- _DATASET EXTRACT_:

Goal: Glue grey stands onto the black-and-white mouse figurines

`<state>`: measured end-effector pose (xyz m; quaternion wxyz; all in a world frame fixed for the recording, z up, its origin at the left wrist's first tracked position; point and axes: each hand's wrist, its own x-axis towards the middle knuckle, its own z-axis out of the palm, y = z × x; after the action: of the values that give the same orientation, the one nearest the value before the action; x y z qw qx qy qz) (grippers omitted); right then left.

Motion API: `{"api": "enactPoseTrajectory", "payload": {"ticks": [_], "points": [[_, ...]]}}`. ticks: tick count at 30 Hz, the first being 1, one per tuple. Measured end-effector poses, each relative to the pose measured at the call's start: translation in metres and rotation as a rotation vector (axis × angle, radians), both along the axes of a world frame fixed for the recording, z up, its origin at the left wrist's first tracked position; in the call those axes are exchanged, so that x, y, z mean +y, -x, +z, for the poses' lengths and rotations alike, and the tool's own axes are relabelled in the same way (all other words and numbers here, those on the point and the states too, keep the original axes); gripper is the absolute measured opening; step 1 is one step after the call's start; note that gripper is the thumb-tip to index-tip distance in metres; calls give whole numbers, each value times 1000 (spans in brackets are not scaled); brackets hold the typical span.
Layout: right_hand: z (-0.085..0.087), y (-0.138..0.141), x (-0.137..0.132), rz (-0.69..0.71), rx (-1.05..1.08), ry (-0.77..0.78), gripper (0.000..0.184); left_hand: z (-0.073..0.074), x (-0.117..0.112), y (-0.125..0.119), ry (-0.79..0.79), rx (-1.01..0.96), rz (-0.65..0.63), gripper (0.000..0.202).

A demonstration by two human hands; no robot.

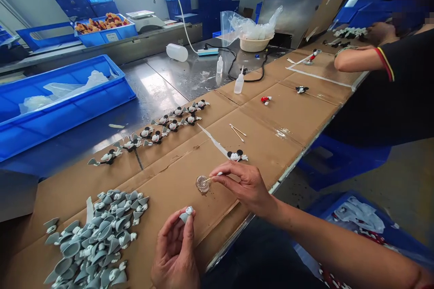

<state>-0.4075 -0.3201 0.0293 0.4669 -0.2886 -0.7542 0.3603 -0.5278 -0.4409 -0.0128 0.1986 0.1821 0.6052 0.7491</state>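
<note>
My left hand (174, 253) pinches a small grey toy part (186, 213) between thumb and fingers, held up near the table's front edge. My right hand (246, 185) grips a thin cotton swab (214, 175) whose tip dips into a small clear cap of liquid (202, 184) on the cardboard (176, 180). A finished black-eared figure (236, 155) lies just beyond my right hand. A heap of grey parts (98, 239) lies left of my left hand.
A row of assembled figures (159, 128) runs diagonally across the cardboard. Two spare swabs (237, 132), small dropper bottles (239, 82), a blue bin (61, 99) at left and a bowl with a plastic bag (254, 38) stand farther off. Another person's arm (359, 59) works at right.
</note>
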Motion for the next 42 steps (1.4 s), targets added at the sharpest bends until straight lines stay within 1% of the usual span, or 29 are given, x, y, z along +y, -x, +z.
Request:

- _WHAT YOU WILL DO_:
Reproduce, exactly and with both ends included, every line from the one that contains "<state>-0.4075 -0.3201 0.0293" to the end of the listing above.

- _EXERCISE ANSWER_:
<state>-0.4075 -0.3201 0.0293 0.4669 -0.2886 -0.7542 0.3603 -0.5278 -0.4409 -0.0128 0.1986 0.1821 0.6052 0.7491</state>
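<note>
My left hand (174, 253) pinches a small grey toy part (186, 213) between thumb and fingers, held up near the table's front edge. My right hand (246, 185) grips a thin cotton swab (214, 175) whose tip dips into a small clear cap of liquid (202, 184) on the cardboard (176, 180). A finished black-eared figure (236, 155) lies just beyond my right hand. A heap of grey parts (98, 239) lies left of my left hand.
A row of assembled figures (159, 128) runs diagonally across the cardboard. Two spare swabs (237, 132), small dropper bottles (239, 82), a blue bin (61, 99) at left and a bowl with a plastic bag (254, 38) stand farther off. Another person's arm (359, 59) works at right.
</note>
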Motion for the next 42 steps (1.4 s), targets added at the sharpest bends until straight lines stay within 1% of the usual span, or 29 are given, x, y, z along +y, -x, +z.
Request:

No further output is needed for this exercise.